Proper Use of the Sandbox

  1. Do not post a new answer! We wish all the answers on this page to be owned by the Community user (so that only a non-sentient bot is informed of edits to these answers). Posting a new answer will make you the owner, meaning that you will be notified whenever another user makes an edit to that answer.
  2. Do not delete answers! Deleting seems like a reasonable option, but there are no "hard deletions" on Stack Exchange, and users will sufficient privileges will still see your supposedly deleted postings.
  3. Do look for an answer which indicates that it is free and then edit it to your heart's content.
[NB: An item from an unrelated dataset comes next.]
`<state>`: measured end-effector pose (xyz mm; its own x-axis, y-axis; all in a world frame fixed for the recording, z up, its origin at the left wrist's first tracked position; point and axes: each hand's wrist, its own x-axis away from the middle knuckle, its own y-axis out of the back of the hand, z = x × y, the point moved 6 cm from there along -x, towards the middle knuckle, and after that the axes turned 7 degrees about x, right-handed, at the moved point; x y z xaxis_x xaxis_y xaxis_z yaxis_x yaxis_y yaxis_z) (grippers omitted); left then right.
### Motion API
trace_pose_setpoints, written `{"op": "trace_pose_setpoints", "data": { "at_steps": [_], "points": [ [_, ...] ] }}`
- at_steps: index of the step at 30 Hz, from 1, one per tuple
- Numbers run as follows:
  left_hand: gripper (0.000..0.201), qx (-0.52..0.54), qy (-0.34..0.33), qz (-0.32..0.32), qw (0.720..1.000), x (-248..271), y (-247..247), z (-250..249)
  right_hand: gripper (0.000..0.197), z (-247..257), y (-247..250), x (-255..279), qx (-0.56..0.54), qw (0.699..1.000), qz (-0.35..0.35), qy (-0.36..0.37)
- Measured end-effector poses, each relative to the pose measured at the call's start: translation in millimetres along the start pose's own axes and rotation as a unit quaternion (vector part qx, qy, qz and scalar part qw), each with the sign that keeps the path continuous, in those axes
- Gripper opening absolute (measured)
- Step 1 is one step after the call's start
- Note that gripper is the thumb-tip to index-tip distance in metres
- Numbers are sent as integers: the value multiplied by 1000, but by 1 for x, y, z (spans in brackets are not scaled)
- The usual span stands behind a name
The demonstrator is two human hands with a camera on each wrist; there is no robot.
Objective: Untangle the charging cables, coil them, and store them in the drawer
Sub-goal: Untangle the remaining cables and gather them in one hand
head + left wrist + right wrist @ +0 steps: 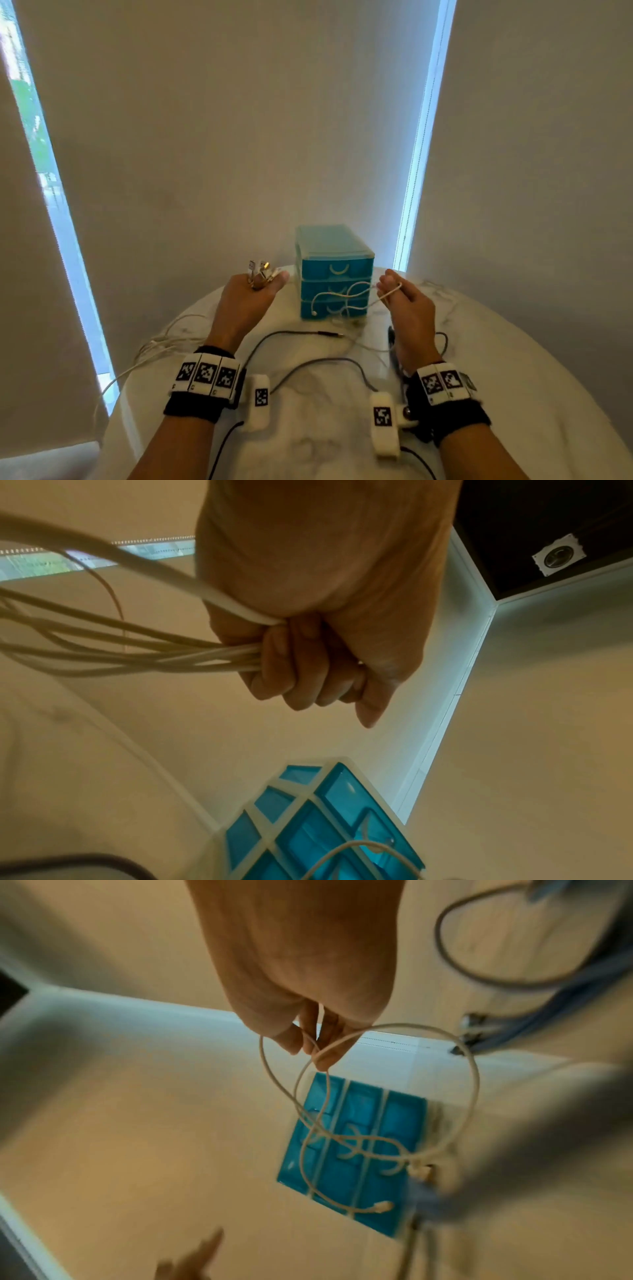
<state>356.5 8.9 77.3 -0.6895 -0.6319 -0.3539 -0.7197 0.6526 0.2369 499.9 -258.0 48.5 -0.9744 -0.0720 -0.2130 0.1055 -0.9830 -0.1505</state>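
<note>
My left hand [245, 301] fisted around bundled white cables [143, 653] left of the blue drawer unit [334, 274], my right hand [407, 308] pinching a looped white cable [377, 1096] before its drawers

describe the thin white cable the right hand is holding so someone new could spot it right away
Find the blue drawer unit at the back of the round marble table. In front of it hangs a thin white cable, looped from the right hand. Unlike the dark cable lying on the table, it is pale and lifted.
</note>
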Motion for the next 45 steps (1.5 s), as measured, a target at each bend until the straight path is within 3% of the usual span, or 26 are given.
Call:
{"op": "trace_pose_setpoints", "data": {
  "at_steps": [3,9,11,13,16,21,24,28,31,34,39,45],
  "points": [
    [58,21,20,50,998,5,-17,-8,25,-18,19,10,-26,999,23,-8],
    [32,23,14,138,990,33,-71,-25,26,-23,16,23,-42,995,74,-60],
    [43,7,10,159,987,38,-88,-25,25,-17,8,30,-47,994,97,-30],
    [53,6,22,157,987,41,-97,-23,26,-9,6,33,-38,991,126,21],
    [54,79,52,145,985,39,-97,-15,28,-1,2,36,0,983,171,73],
    [49,179,87,130,971,30,-88,1,52,-13,-19,44,41,960,270,64],
    [44,222,79,140,962,27,-88,3,53,-19,-23,48,71,955,285,45],
    [17,261,49,162,950,26,-82,-3,33,-18,-16,46,-2,973,228,-27],
    [19,267,33,177,947,25,-79,-7,21,-25,-6,38,-66,982,149,-98],
    [22,265,31,178,947,26,-80,-5,20,-36,-3,36,-64,980,135,-135],
    [20,212,14,189,959,30,-86,-4,32,-31,1,34,-124,977,123,-125],
    [21,153,8,217,964,34,-87,-7,32,-21,6,32,-124,986,81,-80]
  ]
}}
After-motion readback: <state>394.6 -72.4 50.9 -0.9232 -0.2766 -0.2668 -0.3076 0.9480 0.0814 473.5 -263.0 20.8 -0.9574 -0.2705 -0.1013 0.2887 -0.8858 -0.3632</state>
If none looks available, take over the one that has been left unchanged the longest (which will appear at the bottom of the page if you order answers by "activity").
  4. Do clear your draft when you are finished. This includes removing all $\LaTeX$ from your answers. Replacing all code with a simple statement like
    This answer is free for anyone to use
    is sufficient. Periodically users may go through and free up answer slots that have not been edited in, say, over one month. But you can aid in the smooth running of this sandbox by clearing away your drafts when you are finished with them.
  5. Do not create new such sandboxes. The point of having a unique such sandbox is that it minimizes the noise on the front page when the sandbox is edited. If there were multiple sandboxes they will frequently occupy numerous front page slots, pushing other topics off the front page, and increasing noise.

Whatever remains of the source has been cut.